Channel composition member
Wnt protein (Wnt ligand), Wnt receptor (Frizzled family protein and LDL receptor related protein (LRP)), Dishevelled (Dsh/Dvl) protein, β-catenin), Glycogen synthase kinase 3β (GSK-3β), Axin/Conductin, APC (adenomatous polyposis coli) protein.
Figure 1. Crystal protein structure of Wnt8 and the cysteine-rich domain of Frizzled 8.
Wnt is a type of secreted glycoprotein that works through autocrine or paracrine. The Wnt signaling pathway can cause the accumulation of intracellular β-catenin. Β-catenin (called Armadillo protein in Drosophila) is a multifunctional protein. It interacts with cadherin at the junction of cells and participated in the formation of adhesive tape, and free β-catenin can enter the nucleus and regulate gene expression. Wnt signaling plays an important role in animal development, and its abnormal expression or activation can cause tumors. The Wnt signal pathway can be summarized as: Wnt→Frz→Dsh→degradation complex of β-catenin dissolves → β-catenin accumulates, enters the nucleus→ TCF/LEF→ gene transcription (such as c-myc, cyclinD1). The researchers found that the Wnt protein family needs a complex: RetromerComplex. When this circulating system is broken in the cell, Wnt signaling proteins cannot be delivered. A transport receptor called Wntless (Wls) is blocked, and Gradual degradation.
Figure 2. Canonical Wnt pathway.
Wnt signals are involved in brain formation. Wnt 3a knockout mouse embryos have impaired hippocampal development; Lef homozygous mutations can cause mouse embryos to lack all of the hippocampal gyrus. Wnt/LEF/TCF genes work together to participate in the development of the hippocampal gyrus of the brain.The Wnt signal is involved in the reconstruction of the growth cone and the formation of multisynaptic spheroids (when mossy nerve fibers are in contact with granular cells).
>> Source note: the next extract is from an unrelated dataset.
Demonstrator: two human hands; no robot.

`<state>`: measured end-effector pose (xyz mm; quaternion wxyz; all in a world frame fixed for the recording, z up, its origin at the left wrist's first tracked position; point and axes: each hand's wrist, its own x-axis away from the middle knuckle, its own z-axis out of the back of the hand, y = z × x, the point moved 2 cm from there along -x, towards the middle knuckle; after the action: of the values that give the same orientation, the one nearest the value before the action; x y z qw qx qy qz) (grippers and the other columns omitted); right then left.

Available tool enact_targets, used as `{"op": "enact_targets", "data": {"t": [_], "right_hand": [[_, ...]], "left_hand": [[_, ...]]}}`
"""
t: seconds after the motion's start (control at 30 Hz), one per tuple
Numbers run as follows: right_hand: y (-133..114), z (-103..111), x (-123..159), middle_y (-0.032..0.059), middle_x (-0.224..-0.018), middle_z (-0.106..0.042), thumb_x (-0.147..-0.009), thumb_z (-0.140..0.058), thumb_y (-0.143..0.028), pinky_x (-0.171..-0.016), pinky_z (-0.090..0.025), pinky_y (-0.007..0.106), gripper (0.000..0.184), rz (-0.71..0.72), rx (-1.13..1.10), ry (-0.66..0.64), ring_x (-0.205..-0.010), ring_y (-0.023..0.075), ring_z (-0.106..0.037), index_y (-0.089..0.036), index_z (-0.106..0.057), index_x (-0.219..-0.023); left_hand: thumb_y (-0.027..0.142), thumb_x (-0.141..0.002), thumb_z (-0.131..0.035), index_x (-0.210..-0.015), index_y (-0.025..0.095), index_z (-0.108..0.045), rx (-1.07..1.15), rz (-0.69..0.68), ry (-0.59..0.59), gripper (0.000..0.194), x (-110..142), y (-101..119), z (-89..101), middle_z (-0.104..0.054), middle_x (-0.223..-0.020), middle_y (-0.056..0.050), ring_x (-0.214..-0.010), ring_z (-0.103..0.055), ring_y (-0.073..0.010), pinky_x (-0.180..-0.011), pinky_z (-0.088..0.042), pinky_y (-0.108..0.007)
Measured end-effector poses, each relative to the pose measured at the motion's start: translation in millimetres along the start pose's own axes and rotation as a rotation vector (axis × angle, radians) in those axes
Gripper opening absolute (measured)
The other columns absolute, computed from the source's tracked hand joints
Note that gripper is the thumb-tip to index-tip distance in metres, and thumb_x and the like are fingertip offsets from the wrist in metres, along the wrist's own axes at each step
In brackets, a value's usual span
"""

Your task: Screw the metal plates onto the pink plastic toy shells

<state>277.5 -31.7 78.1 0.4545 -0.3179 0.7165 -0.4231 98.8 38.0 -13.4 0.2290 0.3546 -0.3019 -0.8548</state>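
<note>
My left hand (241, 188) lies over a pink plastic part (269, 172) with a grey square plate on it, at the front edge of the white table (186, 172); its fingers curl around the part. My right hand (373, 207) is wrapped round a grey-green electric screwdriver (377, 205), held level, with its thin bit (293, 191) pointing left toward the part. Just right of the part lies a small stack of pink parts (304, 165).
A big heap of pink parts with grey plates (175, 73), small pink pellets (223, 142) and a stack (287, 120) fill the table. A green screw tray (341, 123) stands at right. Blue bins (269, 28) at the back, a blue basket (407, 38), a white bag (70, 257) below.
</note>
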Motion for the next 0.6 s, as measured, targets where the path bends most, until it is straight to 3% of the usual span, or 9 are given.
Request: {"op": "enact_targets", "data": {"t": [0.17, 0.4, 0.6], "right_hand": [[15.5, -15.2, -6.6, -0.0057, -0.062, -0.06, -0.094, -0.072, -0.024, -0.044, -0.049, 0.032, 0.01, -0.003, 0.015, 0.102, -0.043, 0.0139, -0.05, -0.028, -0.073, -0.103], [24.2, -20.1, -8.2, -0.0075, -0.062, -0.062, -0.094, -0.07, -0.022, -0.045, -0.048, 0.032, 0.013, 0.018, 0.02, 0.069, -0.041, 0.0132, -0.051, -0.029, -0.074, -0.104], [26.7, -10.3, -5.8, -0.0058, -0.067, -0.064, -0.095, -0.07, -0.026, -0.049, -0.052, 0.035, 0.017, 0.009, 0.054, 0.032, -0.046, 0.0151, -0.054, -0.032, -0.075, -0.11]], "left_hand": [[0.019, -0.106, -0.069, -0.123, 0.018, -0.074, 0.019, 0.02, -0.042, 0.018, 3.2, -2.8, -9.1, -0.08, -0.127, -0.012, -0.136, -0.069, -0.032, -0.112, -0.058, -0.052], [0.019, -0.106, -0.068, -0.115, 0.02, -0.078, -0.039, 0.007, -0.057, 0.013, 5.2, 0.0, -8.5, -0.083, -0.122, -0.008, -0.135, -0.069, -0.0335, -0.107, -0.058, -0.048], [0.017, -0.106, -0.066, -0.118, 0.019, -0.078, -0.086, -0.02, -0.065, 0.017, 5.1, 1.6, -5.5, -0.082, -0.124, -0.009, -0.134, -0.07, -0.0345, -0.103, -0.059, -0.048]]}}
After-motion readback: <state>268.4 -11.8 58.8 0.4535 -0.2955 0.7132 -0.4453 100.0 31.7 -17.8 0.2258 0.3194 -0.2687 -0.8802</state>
Involved in the initial process of axon formation: Wnt7a can induce the axon and growth cone reconstruction of mossy nerve fibers and the assembly of hapin I.
Wnt signaling is involved in limb initiation and apical ectodermal ridge formation in vertebrates. Three Wnt signaling molecules (Wnt2b, Wnt3a, Wnt8c) are the key inducers of signal transduction; the information exchange between FGF and Wnt signals is also related to the formation of the inner ear.
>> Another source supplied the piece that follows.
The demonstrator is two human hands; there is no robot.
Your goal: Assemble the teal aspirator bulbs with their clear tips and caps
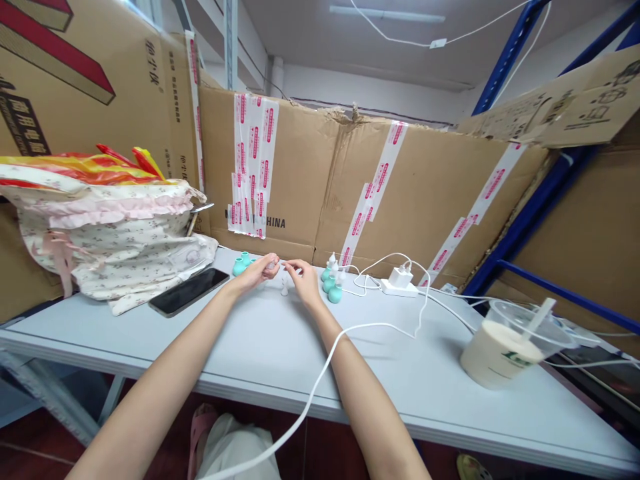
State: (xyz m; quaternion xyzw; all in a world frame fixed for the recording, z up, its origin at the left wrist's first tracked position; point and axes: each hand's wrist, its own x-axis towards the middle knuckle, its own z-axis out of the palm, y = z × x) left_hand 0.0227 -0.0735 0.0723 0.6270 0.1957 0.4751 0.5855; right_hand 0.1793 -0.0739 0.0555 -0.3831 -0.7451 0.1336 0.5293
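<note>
Over the far part of the grey table, my left hand is closed with its fingers curled round something small and pale that I cannot make out. My right hand faces it a short way off, thumb and fingertips pinched together; what they hold, if anything, is too small to name. Small white pieces stand on the table between the hands. Beside my left hand are several small round teal bottles with open necks. Right of my right hand stand more teal bottles, these with white pointed tops.
A black phone lies at left before a floral cloth bag. A white charger sits on a power strip at right. One white cable crosses over my right forearm. A drink cup stands far right. Cardboard walls the back.
</note>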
Wnt signaling and tumorigenesis. Early evidence that Wnt signaling is involved in tumor formation is derived from the oncogene Int1 isolated from mouse breast cancer and activated by viral insertion (see Overview). In addition, activation mutations in the Wnt pathway are the major genetic alterations in early premalignant lesions of the small intestine, including abnormal crypt foci and small polyps.
Signal pathways that regulate EMT. Brief introduction of the signal pathway network involved in regulating EMT process: Wnt signaling pathway can inhibit phosphorylation mediated by glycogen synthase kinase -3β (GSK3β) and inhibit β-catenin (β-catenin) in cytoplasm. catenin) to induce EMT conversion. Β-catenin, which has a large increase in intracellular abundance, will be transferred into the nucleus, and as a transcription factor subunit induces the expression of a large number of genes. Many of the expression products of these target genes are transcription factors that can induce the EMT conversion process.